Digital Generations and the Evolution of Internet Language

The internet didn't arrive simultaneously for everyone, creating distinct waves of users who each developed their own digital communication styles. Think of it like successive groups of immigrants settling in a new country, where each wave brings different customs and adapts differently to the established culture. The earliest settlers, the "Old Internet People" of the 1970s and 80s, were primarily computer programmers and academics who used text-based systems with severe technical limitations. They created the foundational vocabulary of internet communication, coining terms like "lol" for "laughing out loud" and establishing conventions like using asterisks for emphasis because their primitive systems couldn't display bold or italic text. The "Full Internet People" came of age during the 1990s and early 2000s, experiencing the internet primarily as teenagers through platforms like AOL Instant Messenger and early social media. For this generation, the internet was fundamentally a social space for connecting with friends and expressing identity. They developed elaborate systems of digital self-expression, crafting detailed away messages, customizing profiles with carefully chosen song lyrics, and creating sophisticated punctuation patterns to convey subtle emotional nuances. Their approach to online communication was playful, creative, and deeply social. Today's "Post Internet People" have never known a world without smartphones and social media, treating digital communication as naturally as breathing. They've developed remarkably nuanced ways of conveying meaning through minimal text, using subtle variations in capitalization, punctuation, and emoji placement to communicate complex social and emotional information. Meanwhile, "Pre Internet People" who came online later in life often struggle with these unspoken rules, leading to generational misunderstandings when their straightforward communication style is misinterpreted as cold or hostile. Understanding these digital generations helps explain why the same message can feel completely different depending on who wrote it and who's reading it.
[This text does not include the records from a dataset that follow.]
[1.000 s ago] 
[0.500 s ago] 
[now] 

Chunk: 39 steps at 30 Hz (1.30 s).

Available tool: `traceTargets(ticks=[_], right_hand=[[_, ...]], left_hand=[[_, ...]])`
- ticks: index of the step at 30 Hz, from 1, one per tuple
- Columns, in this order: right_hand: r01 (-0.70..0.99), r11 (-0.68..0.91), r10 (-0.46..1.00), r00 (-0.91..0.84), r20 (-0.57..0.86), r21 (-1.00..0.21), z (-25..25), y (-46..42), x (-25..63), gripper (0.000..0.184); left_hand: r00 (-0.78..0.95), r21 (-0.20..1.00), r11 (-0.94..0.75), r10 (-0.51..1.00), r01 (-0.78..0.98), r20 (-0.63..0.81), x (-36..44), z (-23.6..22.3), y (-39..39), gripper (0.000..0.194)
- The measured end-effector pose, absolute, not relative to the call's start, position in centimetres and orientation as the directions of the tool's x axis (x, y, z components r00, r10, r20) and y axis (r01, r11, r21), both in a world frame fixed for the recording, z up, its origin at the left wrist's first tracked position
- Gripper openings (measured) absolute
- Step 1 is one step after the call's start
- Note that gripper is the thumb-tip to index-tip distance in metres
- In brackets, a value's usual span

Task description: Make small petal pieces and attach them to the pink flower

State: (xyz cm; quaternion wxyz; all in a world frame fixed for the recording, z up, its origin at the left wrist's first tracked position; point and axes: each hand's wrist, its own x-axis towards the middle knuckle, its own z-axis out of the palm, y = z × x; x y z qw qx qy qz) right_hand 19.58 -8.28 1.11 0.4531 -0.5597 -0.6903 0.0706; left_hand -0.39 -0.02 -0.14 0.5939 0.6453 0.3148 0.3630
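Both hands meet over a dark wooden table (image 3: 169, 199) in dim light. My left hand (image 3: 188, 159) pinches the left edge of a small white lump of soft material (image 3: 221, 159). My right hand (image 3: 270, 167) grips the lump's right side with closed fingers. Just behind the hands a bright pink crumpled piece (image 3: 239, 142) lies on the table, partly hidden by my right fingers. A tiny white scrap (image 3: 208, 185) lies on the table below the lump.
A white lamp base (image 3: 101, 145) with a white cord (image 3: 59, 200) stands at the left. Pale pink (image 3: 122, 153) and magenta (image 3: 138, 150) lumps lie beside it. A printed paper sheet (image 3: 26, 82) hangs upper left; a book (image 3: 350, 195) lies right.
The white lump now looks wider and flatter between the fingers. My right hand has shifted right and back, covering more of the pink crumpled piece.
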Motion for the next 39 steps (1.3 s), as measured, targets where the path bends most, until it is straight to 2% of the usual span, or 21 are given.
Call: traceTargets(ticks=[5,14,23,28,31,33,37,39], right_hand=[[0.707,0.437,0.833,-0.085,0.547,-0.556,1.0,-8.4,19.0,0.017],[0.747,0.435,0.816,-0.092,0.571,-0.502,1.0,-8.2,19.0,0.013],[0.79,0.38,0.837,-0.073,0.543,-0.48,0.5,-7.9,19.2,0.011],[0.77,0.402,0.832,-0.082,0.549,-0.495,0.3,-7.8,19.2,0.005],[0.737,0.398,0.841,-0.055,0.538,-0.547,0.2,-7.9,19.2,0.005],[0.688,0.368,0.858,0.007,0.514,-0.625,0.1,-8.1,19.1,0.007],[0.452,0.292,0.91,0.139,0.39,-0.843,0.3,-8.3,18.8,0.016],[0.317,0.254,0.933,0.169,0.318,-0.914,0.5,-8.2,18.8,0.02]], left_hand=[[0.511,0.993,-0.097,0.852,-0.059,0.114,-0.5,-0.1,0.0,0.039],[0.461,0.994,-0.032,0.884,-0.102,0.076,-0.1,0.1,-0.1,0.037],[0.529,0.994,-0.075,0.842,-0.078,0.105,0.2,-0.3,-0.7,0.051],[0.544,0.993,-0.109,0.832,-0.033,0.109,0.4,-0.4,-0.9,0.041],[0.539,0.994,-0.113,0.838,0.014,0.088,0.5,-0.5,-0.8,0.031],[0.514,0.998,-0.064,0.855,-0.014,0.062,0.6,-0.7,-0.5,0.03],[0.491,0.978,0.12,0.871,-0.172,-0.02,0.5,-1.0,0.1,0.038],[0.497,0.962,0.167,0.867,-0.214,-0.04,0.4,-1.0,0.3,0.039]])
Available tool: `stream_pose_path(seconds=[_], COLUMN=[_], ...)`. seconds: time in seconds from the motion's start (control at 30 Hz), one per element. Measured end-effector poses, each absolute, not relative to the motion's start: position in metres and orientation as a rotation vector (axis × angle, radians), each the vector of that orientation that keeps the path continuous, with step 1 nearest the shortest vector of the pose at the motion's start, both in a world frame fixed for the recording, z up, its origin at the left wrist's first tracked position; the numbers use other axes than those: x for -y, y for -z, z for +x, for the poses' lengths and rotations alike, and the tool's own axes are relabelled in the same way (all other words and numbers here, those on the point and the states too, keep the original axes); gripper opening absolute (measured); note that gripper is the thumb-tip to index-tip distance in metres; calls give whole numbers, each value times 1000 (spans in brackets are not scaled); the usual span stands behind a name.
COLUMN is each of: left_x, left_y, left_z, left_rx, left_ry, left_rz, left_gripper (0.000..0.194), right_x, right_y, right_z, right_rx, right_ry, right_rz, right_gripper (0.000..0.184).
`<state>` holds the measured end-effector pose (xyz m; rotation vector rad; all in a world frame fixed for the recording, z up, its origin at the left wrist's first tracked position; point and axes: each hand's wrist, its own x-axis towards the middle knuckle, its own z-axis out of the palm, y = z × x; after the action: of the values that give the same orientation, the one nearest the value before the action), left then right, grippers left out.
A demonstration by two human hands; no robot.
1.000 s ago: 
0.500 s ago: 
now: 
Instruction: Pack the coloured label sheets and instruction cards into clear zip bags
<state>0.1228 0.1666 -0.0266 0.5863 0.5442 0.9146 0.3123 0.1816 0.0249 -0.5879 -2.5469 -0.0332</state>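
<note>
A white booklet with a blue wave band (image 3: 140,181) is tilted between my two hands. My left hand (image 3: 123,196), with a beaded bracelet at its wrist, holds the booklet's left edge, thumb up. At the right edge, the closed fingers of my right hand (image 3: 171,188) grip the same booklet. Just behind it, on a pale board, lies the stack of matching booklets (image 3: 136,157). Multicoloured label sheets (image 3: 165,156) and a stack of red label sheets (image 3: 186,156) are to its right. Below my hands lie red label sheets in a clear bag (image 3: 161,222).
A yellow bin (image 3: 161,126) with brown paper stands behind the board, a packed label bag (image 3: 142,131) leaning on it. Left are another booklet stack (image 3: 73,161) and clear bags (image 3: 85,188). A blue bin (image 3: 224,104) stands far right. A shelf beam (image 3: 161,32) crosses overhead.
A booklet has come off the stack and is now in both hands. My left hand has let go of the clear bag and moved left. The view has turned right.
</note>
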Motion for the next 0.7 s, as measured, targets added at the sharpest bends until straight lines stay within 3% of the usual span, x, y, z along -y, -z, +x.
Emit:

Typography as Emotion: How Punctuation Conveys Tone Online

Without access to facial expressions, vocal tone, or body language, digital communication has evolved ingenious methods for conveying emotion through typography itself. What might appear to be careless writing is actually a sophisticated system where every punctuation mark, capitalization choice, and spacing decision carries social meaning. The humble period has undergone perhaps the most dramatic transformation, evolving from a simple sentence-ending mark into a powerful emotional signal. A text message that reads "Fine." feels dramatically different from one that says "Fine" without the period, with the punctuation adding a sense of finality, formality, or even passive aggression that would be impossible to achieve in spoken conversation. Capitalization has become an equally nuanced tool for emotional expression. While ALL CAPS still functions as digital shouting, strategic capitalization can convey excitement, emphasis, or irony without seeming aggressive. The phrase "I am SO excited" feels enthusiastic rather than angry because the capitalization is selective rather than overwhelming. Conversely, the complete absence of capitals has developed into its own aesthetic, suggesting casualness, intimacy, or artistic sensibility. Young people have particularly mastered this lowercase style, where "this is amazing" feels more genuine and approachable than "This is amazing." The repetition and stretching of letters has emerged as a precise instrument for conveying emotional intensity. "Yesssss" expresses more excitement than "Yes," while "nooooo" conveys deeper distress than a simple "no." Even punctuation marks get repeated for emphasis, with "What???" showing more surprise than "What?" These aren't typing errors or signs of laziness, but rather sophisticated adaptations that allow written text to carry the emotional subtleties that spoken language achieves through tone, pace, and volume. Digital writing has essentially learned to sing, developing its own rhythm and melody through creative typography.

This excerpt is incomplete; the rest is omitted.